A patent describes an invention, and if approved by the patent office, grants a limited-time monopoly on that particular idea. In theory, patents promote dissemination of innovation by encouraging inventions to be documented publicly instead of being withheld as trade secrets, and once the patent expires the idea is in the public domain for all to use. However, patents tend to be written in a stilted style of language sometimes termed "patentese", difficult for anybody but a patent lawyer to understand; there are many quirks of wording, including a tendency to refer to "a plurality of..." whenever one wishes to say that there is more than one of something. When patents wind up in legal cases, it can be extremely expensive for both sides due to the need for specialized lawyers and elaborate presentations to attempt to explain a patent and its applicability to a particular case in terms a jury can understand.

Patents sometimes have an impact on file formats of all sorts, as something that was believed to be free and open turns out to have a patent protecting some aspect of it and causing users of the format to be subject to litigation. This happened, for instance, with the GIF graphic format, which incorporated the patented LZW compression technique (but this patent has subsequently expired).

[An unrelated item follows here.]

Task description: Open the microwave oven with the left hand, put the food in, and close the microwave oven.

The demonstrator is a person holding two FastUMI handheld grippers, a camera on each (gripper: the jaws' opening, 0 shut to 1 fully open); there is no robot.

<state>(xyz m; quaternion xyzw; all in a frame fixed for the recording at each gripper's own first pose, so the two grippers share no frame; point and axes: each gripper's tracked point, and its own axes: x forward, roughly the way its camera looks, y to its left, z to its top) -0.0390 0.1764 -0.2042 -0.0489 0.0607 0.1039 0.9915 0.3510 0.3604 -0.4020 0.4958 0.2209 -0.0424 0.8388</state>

There is a controversial tendency, in the time since the Internet became popular, for patents to be issued over all sorts of vaguely-defined concepts that sometimes seem to amount to "Do stuff that people have done for years, decades, or centuries... but do it with computers! on the Internet!". Sometimes these patents get issued, and even hold up in court, despite similar things having been done in the past even with networked computers, such as on the ARPAnet in the 1970s or CompuServe in the 1980s; the patent owner still claims that doing it on the web is Totally Different.